Everything in the listing should be copied exactly, save for the pictures.

Exercise data:
╔══
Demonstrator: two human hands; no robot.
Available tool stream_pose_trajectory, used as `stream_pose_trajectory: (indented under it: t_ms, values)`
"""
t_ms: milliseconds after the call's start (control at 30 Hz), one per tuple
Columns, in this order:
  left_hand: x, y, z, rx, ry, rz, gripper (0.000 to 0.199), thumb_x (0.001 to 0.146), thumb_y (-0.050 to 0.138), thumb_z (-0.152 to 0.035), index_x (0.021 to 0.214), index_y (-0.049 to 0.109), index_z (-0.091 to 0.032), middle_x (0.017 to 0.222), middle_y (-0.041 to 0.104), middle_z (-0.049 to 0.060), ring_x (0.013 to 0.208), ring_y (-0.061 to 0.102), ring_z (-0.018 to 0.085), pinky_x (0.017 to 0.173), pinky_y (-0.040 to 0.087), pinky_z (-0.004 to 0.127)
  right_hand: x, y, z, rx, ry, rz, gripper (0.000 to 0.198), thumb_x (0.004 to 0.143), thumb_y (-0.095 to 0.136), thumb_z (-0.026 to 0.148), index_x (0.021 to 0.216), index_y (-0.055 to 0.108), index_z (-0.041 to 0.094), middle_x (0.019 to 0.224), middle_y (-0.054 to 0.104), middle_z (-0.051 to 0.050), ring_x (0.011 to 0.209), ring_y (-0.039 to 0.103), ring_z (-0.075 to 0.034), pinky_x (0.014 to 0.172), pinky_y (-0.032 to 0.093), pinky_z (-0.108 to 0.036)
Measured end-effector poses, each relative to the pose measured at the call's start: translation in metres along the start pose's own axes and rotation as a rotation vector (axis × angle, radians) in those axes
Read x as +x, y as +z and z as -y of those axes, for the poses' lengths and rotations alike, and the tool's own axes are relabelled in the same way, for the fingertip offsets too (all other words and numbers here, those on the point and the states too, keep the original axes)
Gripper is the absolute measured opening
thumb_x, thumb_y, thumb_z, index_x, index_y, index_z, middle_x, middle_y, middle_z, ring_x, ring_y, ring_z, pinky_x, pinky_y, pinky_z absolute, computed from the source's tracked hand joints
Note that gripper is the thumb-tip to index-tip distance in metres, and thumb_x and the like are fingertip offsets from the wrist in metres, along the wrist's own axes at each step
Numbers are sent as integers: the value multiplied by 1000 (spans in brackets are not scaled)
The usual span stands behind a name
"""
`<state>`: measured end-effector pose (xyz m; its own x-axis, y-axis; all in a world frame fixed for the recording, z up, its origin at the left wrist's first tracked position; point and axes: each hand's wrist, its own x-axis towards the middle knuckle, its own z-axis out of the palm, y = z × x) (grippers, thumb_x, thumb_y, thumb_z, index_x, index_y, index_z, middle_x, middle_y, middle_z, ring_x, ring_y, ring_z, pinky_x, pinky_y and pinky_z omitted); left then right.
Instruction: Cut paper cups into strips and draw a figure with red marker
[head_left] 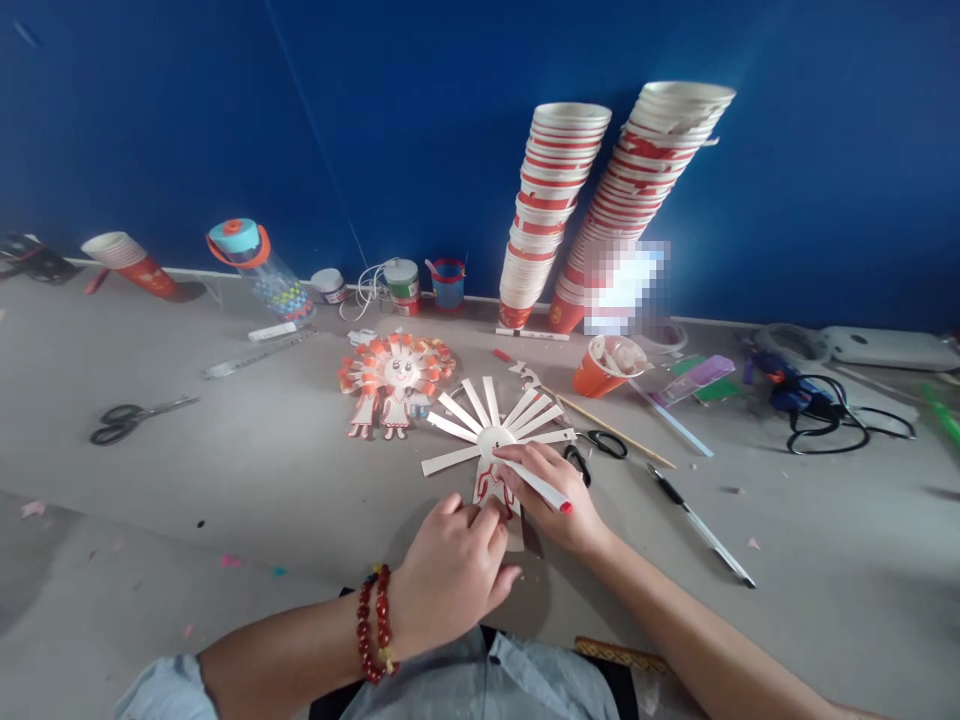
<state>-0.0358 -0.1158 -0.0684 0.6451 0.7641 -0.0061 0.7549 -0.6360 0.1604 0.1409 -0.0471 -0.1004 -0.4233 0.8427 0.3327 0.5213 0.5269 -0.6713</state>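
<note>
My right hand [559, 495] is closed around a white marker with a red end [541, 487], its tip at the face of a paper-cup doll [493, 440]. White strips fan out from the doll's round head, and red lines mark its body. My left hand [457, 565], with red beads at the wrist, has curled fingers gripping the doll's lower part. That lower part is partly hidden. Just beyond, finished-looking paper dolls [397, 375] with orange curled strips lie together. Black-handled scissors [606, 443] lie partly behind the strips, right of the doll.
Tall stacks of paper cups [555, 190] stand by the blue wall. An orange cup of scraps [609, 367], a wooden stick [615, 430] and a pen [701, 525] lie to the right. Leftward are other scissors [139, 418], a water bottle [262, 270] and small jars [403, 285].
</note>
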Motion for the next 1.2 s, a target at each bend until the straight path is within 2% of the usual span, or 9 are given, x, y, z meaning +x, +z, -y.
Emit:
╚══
Answer to this exercise:
Demonstrator: two human hands; no robot.
Available tool stream_pose_trajectory, used as `stream_pose_trajectory: (indented under it: t_ms, values)`
"""
t_ms: milliseconds after the call's start (control at 30 Hz), one per tuple
Columns, in this order:
  left_hand: x, y, z, rx, ry, rz, gripper (0.000 to 0.199), thumb_x (0.001 to 0.146), thumb_y (-0.050 to 0.138), thumb_z (-0.152 to 0.035), index_x (0.021 to 0.214), index_y (-0.049 to 0.109), index_z (-0.091 to 0.032), middle_x (0.017 to 0.222), middle_y (-0.041 to 0.104), middle_z (-0.049 to 0.060), ring_x (0.013 to 0.208), ring_y (-0.061 to 0.102), ring_z (-0.018 to 0.085), pinky_x (0.017 to 0.173), pinky_y (-0.040 to 0.087), pinky_z (-0.004 to 0.127)
  right_hand: x, y, z, rx, ry, rz, gripper (0.000 to 0.198), thumb_x (0.004 to 0.143), thumb_y (-0.095 to 0.136), thumb_z (-0.026 to 0.148), index_x (0.021 to 0.216), index_y (-0.055 to 0.108), index_z (-0.041 to 0.094), middle_x (0.019 to 0.224), middle_y (-0.054 to 0.104), middle_z (-0.051 to 0.050), ring_x (0.011 to 0.209), ring_y (-0.039 to 0.103), ring_z (-0.075 to 0.034), pinky_x (0.014 to 0.172), pinky_y (-0.032 to 0.093), pinky_z (-0.108 to 0.036)
Measured end-effector poses, each relative to the pose measured at the call's start: translation in metres along the start pose's own axes and rotation as a rotation vector (axis × angle, radians) in those axes
Read x as +x, y as +z and z as -y of those axes, for the poses' lengths and rotations alike, and the tool's own axes are relabelled in the same way, for the fingertip offsets too (all other words and numbers here, those on the point and the states too, keep the original axes)
Gripper is the absolute measured opening
thumb_x, thumb_y, thumb_z, index_x, index_y, index_z, middle_x, middle_y, middle_z, ring_x, ring_y, ring_z, pinky_x, pinky_y, pinky_z absolute, computed from the source's tracked hand joints
Note that gripper is the thumb-tip to index-tip distance in metres, and thumb_x and the like are fingertip offsets from the wrist in metres, along the wrist's own axes at each step
Numbers are sent as integers: the value multiplied by 1000 (spans in brackets are not scaled)
The usual span stands behind a name
"""
`<state>`: measured end-effector pose (xyz m; its own x-axis, y-axis; all in a world frame fixed for the recording, z up, its origin at the left wrist's first tracked position; point and axes: each hand's wrist, its own x-axis towards the middle knuckle, its own z-axis out of the palm, y = z × x) (grippers, thumb_x, thumb_y, thumb_z, index_x, index_y, index_z, middle_x, middle_y, middle_z, ring_x, ring_y, ring_z, pinky_x, pinky_y and pinky_z omitted); left then right.
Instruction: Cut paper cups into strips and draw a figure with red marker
[head_left] 
<state>-0.0358 -0.1158 -0.0684 0.6451 0.7641 -0.0061 0.7549 -0.6360 0.1604 0.1409 -0.0471 -0.1004 -0.4233 0.8427 0.3327 0.5213 0.5269 -0.6713</state>
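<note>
My right hand [559, 495] is closed around a white marker with a red end [541, 487], its tip at the face of a paper-cup doll [493, 440]. White strips fan out from the doll's round head, and red lines mark its body. My left hand [457, 565], with red beads at the wrist, has curled fingers gripping the doll's lower part. That lower part is partly hidden. Just beyond, finished-looking paper dolls [397, 375] with orange curled strips lie together. Black-handled scissors [606, 443] lie partly behind the strips, right of the doll.
Tall stacks of paper cups [555, 190] stand by the blue wall. An orange cup of scraps [609, 367], a wooden stick [615, 430] and a pen [701, 525] lie to the right. Leftward are other scissors [139, 418], a water bottle [262, 270] and small jars [403, 285].
</note>
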Motion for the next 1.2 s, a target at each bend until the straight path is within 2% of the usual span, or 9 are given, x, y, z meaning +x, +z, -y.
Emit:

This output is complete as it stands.